Zufallsfund bei Suche nach invasiven Arten
Eigentlich waren Taucher der Umweltschutzorganisation im Auftrag des WWF unterwegs, um invasive Arten im Gardasee zu dokumentieren. Am Veroneser Ufer bei Brenzone stießen sie zwischen Felsen auf die seltenen Tiere. Wie die italienische Tageszeitung „Corriere della Sera“ berichtet, entdeckten die Taucher nicht nur einzelne Exemplare, sondern eine ganze Population. Zahlreiche Sichtungen und Filmaufnahmen bestätigten demnach die Rückkehr der Art.
Erfolgreiche Fortpflanzung beobachtet
WWF-Referent Paolo Zanollo erklärte der Tageszeitung, dass die Aufnahmen sowohl Jungtiere als auch erwachsene Krabben zeigten.
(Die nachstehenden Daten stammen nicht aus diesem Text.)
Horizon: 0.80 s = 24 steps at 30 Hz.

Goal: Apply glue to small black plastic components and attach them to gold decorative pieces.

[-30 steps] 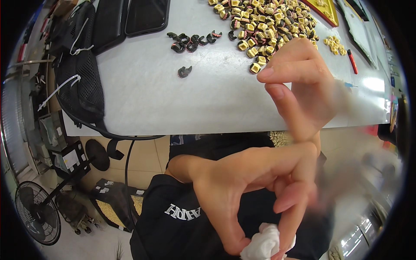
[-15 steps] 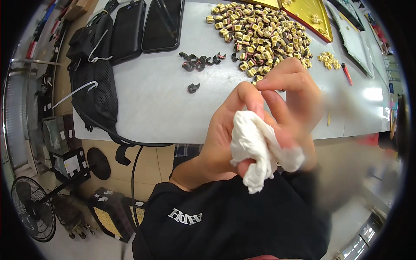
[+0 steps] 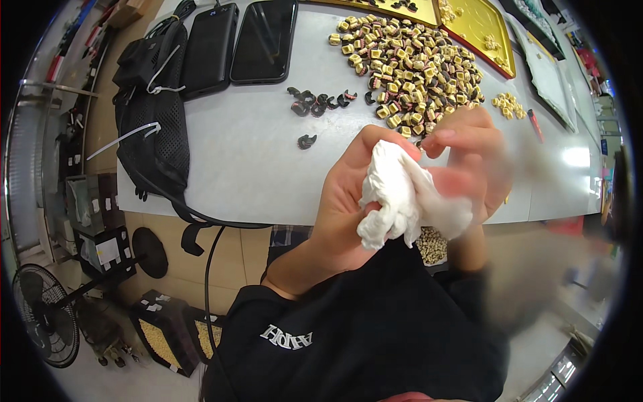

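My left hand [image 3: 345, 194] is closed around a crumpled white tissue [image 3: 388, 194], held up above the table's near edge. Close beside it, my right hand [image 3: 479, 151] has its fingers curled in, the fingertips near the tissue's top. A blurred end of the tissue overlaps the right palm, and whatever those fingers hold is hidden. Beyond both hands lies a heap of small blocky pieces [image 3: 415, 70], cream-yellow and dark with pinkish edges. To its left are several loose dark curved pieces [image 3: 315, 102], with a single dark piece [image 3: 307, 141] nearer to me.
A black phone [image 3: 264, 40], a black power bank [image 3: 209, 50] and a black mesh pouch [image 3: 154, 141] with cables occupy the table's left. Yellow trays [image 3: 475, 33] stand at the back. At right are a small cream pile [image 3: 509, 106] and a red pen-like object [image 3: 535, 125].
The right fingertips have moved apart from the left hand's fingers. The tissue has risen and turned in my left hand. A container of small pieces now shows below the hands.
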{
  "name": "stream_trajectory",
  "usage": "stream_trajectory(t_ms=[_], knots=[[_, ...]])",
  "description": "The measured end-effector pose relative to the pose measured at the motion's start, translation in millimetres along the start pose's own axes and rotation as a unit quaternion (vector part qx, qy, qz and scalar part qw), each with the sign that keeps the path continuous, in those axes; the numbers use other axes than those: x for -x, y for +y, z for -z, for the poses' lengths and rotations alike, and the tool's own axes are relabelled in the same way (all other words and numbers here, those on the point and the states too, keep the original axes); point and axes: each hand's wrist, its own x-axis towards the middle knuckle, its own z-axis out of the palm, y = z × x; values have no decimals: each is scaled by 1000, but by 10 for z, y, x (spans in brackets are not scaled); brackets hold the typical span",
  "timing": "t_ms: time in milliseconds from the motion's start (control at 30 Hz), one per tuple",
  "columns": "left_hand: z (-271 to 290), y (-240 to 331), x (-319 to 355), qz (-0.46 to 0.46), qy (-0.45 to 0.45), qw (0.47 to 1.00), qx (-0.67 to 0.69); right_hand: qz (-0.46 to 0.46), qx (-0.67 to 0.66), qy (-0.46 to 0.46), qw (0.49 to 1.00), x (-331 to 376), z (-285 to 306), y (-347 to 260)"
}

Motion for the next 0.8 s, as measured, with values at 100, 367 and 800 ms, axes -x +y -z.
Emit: stream_trajectory(t_ms=[100,367,800], knots=[[14,-12,-26,-6,1,1000,9,3,-19,7,1000,21,29,-17],[69,-97,-140,-294,33,916,-270,32,9,-73,997,-65,1,-26],[147,-41,-99,-462,159,633,-601,-63,-17,-60,996,-75,-264,-61]])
Dies belege, dass sich die Tiere erfolgreich fortpflanzten. Die Italienische Flusskrabbe ist Italiens einzige heimische Süßwasserkrabbe. Ihr Verschwinden wurde lange Zeit auf Umweltverschmutzung und den Verlust von Lebensräumen zurückgeführt.
Positive Effekte für das Ökosystem
Die Rückkehr der Krabbe könnte auch helfen, ein anderes Problem im Gardasee zu lösen: Die Tiere fressen offenbar die invasive Zebramuschel, die sich seit den 1980er-Jahren explosionsartig im See ausbreitet und das Gewässer belastet. Der WWF schreibt auf Facebook, dass die einheimische Art ein wichtiger Indikator für die Wasserqualität und die Gesundheit des Ökosystems sei. Urlauber werden gebeten, die Krabben nicht zu stören und Fotos oder Videos für das Monitoring zur Verfügung zu stellen.